REQUIRED WORK:
Below are entries. Copy exactly the lines running from the line that holds "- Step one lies" to the line that holds "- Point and", with both ends included.

EXCERPTED DATA:
+ + +
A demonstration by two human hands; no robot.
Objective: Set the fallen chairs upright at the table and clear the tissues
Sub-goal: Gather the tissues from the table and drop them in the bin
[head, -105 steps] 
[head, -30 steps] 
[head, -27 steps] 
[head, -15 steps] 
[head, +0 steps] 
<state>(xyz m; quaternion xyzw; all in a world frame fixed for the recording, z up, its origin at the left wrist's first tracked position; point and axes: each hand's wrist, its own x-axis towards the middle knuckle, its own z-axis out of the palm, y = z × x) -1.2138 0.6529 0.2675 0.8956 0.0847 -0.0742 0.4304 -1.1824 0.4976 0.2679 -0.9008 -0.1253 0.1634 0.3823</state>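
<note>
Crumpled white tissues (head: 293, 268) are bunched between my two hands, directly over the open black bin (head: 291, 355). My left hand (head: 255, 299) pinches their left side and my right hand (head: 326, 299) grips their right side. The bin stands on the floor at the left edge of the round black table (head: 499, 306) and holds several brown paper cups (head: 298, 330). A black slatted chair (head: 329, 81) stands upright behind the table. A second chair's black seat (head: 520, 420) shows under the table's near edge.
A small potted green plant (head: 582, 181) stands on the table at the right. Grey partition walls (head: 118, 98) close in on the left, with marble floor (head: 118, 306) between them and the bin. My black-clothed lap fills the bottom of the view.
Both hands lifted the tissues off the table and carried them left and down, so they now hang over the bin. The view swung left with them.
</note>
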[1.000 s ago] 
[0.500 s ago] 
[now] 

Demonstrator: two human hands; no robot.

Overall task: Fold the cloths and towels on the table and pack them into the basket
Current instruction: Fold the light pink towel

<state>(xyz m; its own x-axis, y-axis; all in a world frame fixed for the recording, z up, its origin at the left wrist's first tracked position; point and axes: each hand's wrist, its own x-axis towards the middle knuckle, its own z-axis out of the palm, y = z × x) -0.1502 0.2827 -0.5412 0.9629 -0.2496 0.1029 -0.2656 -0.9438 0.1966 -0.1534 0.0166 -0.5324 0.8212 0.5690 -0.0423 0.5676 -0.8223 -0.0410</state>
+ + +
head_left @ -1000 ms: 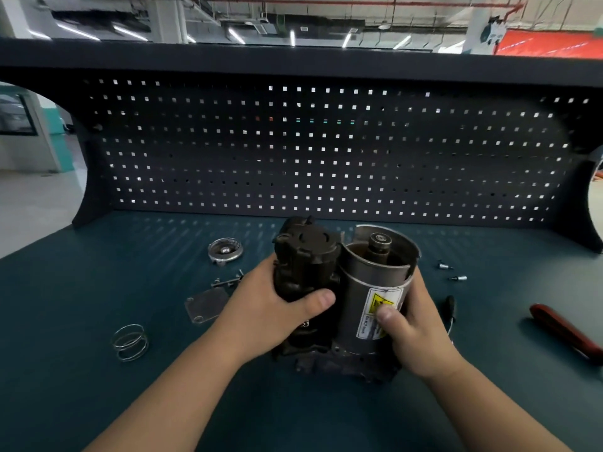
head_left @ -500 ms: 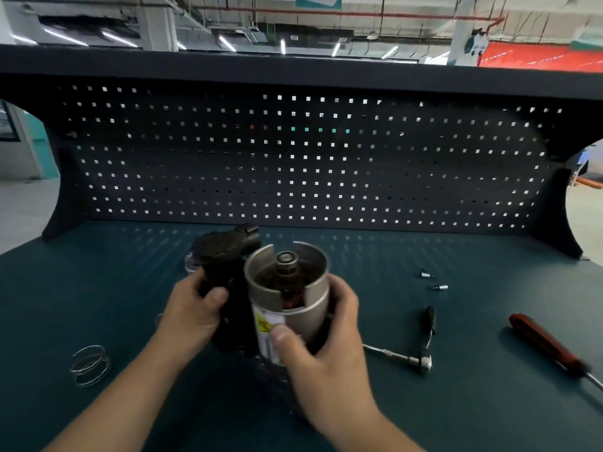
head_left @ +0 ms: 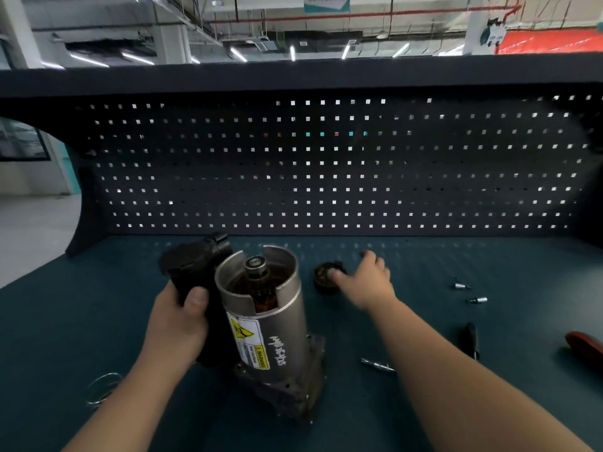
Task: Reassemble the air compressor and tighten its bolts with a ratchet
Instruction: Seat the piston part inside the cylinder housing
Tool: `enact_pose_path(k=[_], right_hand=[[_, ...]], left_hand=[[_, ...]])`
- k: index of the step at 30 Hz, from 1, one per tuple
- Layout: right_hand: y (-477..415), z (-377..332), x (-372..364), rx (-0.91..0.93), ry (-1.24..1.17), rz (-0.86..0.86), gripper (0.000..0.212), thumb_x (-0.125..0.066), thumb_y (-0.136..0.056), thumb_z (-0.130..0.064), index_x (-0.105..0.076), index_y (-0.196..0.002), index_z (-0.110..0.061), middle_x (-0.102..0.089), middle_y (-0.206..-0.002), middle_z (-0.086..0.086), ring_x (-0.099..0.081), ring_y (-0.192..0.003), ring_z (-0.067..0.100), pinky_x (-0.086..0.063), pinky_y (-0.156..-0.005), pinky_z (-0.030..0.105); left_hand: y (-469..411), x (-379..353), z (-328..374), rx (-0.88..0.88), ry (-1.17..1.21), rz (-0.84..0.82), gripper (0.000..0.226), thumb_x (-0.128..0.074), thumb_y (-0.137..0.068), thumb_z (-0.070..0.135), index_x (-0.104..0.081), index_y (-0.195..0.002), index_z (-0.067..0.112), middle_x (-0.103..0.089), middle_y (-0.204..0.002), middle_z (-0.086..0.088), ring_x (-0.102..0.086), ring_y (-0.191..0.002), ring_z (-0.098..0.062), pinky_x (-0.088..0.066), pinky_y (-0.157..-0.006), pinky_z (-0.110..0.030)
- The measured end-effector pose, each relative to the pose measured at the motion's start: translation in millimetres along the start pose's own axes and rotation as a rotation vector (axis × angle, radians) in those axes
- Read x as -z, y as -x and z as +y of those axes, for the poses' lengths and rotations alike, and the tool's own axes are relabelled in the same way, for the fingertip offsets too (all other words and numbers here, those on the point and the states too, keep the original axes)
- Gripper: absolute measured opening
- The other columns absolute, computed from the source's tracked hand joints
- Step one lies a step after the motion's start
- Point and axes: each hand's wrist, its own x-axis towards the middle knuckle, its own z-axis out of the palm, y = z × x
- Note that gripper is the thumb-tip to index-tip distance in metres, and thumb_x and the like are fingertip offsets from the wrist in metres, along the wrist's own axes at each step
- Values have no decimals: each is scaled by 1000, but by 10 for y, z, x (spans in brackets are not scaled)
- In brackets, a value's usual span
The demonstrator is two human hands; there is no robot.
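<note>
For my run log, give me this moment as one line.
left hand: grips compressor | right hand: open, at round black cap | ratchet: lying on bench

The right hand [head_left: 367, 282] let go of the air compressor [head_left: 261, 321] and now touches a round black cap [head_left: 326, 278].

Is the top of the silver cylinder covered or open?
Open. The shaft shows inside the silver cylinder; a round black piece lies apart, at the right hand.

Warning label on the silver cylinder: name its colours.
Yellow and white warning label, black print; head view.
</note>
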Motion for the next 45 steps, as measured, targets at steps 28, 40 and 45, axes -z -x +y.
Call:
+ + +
TASK RESULT:
- Step one lies a step after the motion's start
- Point and axes: each hand's wrist, its own x-axis towards the middle knuckle, its own z-axis out of the palm, y = z × x

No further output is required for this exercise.